Conte d'automne d'Eric Rohmer est un conte de saison, une nouvelle broderie sur le thème de l'amour au temps de la maturité, qui a enchanté le public et la critique de la Mostra de Venise où il était l'un des favoris, même s'il a dû céder la place d'honneur à un film italien plus contesté. Après les Comédies et proverbes et les Contes moraux, le dernier des Contes des quatre saisons du vétéran français est un bon cru, léger, fruité, plein de soleil et aussi de nostalgie sur le temps qui passe, le départ des enfants, la solitude avant l'hiver... Remarquablement servi par deux des actrices fétiches de Rohmer, Béatrice Romand et surtout Marie Rivière, pétillante, drôle et malicieuse. Pour une fois, le réalisateur né en 1920 n'effleure pas les affres sentimentales des jeunes filles en fleurs mais de femmes qui ont bien franchi le cap de la quarantaine et sont plutôt sur le versant des 50. C'est un conte de la maturité, à l'époque des vendanges, dans la vallée du Rhône où Magali (Béatrice Romand) est viticultrice, à deux pas de la centrale nucléaire de Tricastin . Veuve un brin revêche, elle se plaint de la solitude, mais ne fait rien pour plaire et pour briser son isolement.
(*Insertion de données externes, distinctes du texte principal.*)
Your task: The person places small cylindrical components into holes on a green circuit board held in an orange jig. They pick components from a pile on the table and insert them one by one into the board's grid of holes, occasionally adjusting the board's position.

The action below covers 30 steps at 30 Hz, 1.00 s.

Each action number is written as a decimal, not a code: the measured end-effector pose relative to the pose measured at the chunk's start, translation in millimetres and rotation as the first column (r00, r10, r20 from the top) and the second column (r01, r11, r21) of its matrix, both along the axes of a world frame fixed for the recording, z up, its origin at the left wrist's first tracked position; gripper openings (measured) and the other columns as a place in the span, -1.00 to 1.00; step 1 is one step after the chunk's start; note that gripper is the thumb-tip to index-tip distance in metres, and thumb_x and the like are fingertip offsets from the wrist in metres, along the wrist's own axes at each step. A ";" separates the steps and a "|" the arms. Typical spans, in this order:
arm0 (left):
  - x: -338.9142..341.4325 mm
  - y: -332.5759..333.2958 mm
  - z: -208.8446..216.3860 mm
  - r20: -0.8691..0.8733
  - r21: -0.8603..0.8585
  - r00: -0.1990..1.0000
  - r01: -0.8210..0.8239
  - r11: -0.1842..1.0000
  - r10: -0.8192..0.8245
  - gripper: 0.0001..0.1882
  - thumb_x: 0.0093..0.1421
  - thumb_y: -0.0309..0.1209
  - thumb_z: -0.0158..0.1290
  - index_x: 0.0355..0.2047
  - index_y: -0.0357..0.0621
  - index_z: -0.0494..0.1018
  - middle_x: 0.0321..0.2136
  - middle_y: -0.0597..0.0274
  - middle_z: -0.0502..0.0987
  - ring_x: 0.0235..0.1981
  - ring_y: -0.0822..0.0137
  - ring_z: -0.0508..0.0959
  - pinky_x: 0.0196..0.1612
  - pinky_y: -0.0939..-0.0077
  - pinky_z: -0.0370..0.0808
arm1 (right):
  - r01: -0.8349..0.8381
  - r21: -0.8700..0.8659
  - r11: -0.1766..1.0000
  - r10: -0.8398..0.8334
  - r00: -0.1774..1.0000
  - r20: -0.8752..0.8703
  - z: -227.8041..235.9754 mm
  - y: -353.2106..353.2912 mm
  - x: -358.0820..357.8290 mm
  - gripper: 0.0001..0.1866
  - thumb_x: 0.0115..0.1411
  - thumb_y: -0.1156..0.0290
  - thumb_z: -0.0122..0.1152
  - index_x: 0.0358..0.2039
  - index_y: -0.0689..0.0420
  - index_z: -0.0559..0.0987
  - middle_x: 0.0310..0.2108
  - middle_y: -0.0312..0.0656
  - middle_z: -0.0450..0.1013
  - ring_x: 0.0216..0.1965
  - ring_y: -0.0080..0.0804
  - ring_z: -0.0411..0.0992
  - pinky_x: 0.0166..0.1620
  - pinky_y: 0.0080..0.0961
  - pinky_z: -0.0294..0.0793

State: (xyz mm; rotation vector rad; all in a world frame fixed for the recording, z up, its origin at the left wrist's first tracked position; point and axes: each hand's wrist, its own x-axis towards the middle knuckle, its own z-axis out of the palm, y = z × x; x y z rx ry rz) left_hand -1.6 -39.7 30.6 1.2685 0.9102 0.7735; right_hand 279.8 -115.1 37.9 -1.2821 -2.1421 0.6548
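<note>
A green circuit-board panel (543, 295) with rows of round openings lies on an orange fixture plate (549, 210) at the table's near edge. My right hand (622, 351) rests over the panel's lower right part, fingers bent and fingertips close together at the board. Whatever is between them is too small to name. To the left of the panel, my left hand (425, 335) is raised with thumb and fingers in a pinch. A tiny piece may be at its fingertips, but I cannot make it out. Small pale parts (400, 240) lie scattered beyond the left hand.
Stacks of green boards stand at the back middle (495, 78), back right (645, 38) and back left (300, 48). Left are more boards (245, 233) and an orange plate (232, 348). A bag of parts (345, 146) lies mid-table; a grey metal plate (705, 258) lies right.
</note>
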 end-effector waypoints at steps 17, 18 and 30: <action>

Deux femmes se mettent en tête de lui trouver un homme: Rosine, la petite copine de son fils lui présente son prof de philo (Didier Sandre) avec qui elle a eu une liaison. Et Isabelle (Marie Rivière) passe une petite annonce à son insu et teste Gérald (Alain Libolt), le candidat le plus sérieux. Eric Rohmer brosse avec finesse et lucidité le portrait de ces femmes indépendantes en mal d'amour. Même chez Isabelle, mariée depuis longtemps et heureusement, perce le désir d'une aventure qu'elle vit par procuration en cherchant un compagnon à Béatrice. C'est une "machination amoureuse, d'inspiration balzacienne", selon le réalisateur. Résolument contemporaine.